Apakah aku pernah ngalamin kayak gitu? Ya jelas pernah dong! Waktu itu, aku lagi kerja bareng tim. Ada hal kecil yang kelewat dari tugasku. Sebenarnya bukan sesuatu yang fatal banget, tapi entah kenapa si orang ini merasa perlu banget mengumumkannya ke semua orang. Bayangin aja, di forum resmi, aku langsung disebut, tanpa filter, tanpa tedeng aling-aling. Katanya itu bentuk “evaluasi biar nggak terulang lagi.” Tapi buatku, itu lebih kayak nempeleng harga diriku di depan orang banyak. Yang lebih nyesek, orang-orang di ruangan itu bukannya ngasih dukungan, tapi malah ikut ketawa kecil. Dan aku cuma bisa diem, berusaha terlihat tenang, padahal dalam hati hancur lebur.

Sejak saat itu aku paham, ternyata nggak semua kritik itu niatnya baik. Ada kritik yang memang disampaikan untuk memperbaiki, tapi ada juga yang disampaikan untuk pamer posisi lebih tinggi. Yang paling konyol adalah ketika mereka bungkus sikap “nginjak orang lain” dengan label elegan bernama “evaluasi.” Kayak mau bilang, “Aku sih cuma jujur apa adanya.” Padahal kalau beneran peduli, mereka pasti paham gimana rasanya harga diri orang dipermalukan.

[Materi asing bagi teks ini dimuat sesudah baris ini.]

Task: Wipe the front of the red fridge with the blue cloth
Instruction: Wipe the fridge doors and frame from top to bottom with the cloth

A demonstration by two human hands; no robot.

Aku sempat mikir lama, kenapa sih ada orang yang seneng banget ngelakuin itu? Jawabannya mungkin sederhana, biar terlihat lebih pintar, lebih berkuasa, lebih hebat di mata orang banyak. Karena dengan cara itu, spotlight-nya otomatis pindah ke mereka. Mereka jadi pusat perhatian, sementara orang yang dipermalukan cuma bisa nunduk. Dan anehnya, pola kayak gini sering banget ditemui di tempat kerja, kampus, bahkan lingkungan organisasi. Seolah-olah “evaluasi publik” itu sah-sah aja, padahal efek psikologisnya bisa lebih parah daripada yang mereka kira.

Kalau ditanya, apa aku dendam sama yang pernah ngelakuin itu ke aku? Jujur, dulu iya. Aku sempat bawa rasa sakit hati itu kemana-mana. Tapi lama-lama aku belajar buat nggak kasih panggung ke mereka. Toh, sikap mereka lebih menunjukkan kualitas diri mereka sendiri ketimbang kualitas diriku. Kalau aku jatuh gara-gara dipermalukan, berarti aku cuma makin membenarkan aksi mereka. Sekarang, kalau ngalamin hal serupa, aku lebih memilih untuk tenang, simpan perasaan, lalu evaluasi diri tanpa harus nurutin drama mereka.

Intinya sih, kritik itu perlu, evaluasi juga penting. Tapi cara menyampaikannya jauh lebih penting lagi. Nasehat yang baik nggak perlu jadi tontonan. Kalau tujuannya benar-benar ingin membangun, harusnya bisa dilakukan dengan rendah hati, empat mata, tanpa perlu menjatuhkan harga diri orang lain. Karena kalau evaluasi berubah jadi ajang pamer, percayalah, itu udah bukan evaluasi lagi, itu cuma bullying yang dipoles biar kelihatan berkelas.